**THE PROBLEM**
Verbatim output required. Print the data in full.

========

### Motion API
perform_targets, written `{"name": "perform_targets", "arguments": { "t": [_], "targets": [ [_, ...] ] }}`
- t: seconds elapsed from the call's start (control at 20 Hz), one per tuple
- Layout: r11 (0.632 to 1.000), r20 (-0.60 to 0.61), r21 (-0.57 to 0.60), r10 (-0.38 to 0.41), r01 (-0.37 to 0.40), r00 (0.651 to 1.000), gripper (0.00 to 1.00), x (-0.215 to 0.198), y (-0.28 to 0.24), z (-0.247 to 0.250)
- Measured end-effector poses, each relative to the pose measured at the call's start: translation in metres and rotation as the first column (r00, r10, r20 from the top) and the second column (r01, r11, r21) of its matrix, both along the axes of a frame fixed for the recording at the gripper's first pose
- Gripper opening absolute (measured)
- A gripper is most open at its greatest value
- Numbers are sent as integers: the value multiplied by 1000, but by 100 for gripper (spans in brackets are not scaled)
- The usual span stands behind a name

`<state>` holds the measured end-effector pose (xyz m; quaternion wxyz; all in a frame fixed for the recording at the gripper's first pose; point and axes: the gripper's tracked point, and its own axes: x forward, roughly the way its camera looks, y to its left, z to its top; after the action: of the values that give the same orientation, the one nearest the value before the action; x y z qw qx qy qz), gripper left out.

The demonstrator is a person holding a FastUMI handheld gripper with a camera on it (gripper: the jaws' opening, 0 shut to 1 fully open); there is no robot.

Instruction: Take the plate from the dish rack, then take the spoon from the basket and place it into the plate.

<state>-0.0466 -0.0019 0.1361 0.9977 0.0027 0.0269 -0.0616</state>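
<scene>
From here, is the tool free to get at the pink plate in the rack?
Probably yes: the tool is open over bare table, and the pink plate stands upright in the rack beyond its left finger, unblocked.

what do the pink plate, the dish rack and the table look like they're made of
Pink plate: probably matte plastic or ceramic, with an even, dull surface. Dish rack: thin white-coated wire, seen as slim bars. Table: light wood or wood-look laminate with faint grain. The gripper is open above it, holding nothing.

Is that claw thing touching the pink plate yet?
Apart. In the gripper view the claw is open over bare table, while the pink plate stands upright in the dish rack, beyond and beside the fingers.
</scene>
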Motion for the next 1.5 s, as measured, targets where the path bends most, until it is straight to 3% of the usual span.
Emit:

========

**TASK SOLUTION**
### Motion API
perform_targets, written `{"name": "perform_targets", "arguments": { "t": [_], "targets": [ [_, ...] ] }}`
- t: seconds elapsed from the call's start (control at 20 Hz), one per tuple
- Layout: r11 (0.632 to 1.000), r20 (-0.60 to 0.61), r21 (-0.57 to 0.60), r10 (-0.38 to 0.41), r01 (-0.37 to 0.40), r00 (0.651 to 1.000), gripper (0.00 to 1.00), x (-0.215 to 0.198), y (-0.28 to 0.24), z (-0.247 to 0.250)
- Measured end-effector poses, each relative to the pose measured at the call's start: translation in metres and rotation as the first column (r00, r10, r20 from the top) and the second column (r01, r11, r21) of its matrix, both along the axes of a frame fixed for the recording at the gripper's first pose
- Gripper opening absolute (measured)
- A gripper is most open at its greatest value
- Numbers are sent as integers: the value multiplied by 1000, but by 100 for gripper (spans in brackets are not scaled)
- The usual span stands behind a name

`<state>` holds the measured end-effector pose (xyz m; quaternion wxyz; all in a frame fixed for the recording at the gripper's first pose; point and axes: the gripper's tracked point, and its own axes: x forward, roughly the way its camera looks, y to its left, z to its top; after the action: of the values that give the same orientation, the one nearest the value before the action; x y z qw qx qy qz), gripper left out.

The demonstrator is a person holding a FastUMI handheld gripper with a camera on it (gripper: the jaws' opening, 0 shut to 1 fully open); there is no robot.

Instruction: Take the plate from the dish rack, then take the spoon from the basket and place it into the plate.

<state>-0.0466 -0.0019 0.1361 0.9977 0.0027 0.0269 -0.0616</state>
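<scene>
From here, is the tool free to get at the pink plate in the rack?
Probably yes: the tool is open over bare table, and the pink plate stands upright in the rack beyond its left finger, unblocked.

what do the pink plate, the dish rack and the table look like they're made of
Pink plate: probably matte plastic or ceramic, with an even, dull surface. Dish rack: thin white-coated wire, seen as slim bars. Table: light wood or wood-look laminate with faint grain. The gripper is open above it, holding nothing.

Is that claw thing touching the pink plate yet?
Apart. In the gripper view the claw is open over bare table, while the pink plate stands upright in the dish rack, beyond and beside the fingers.
</scene>
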Motion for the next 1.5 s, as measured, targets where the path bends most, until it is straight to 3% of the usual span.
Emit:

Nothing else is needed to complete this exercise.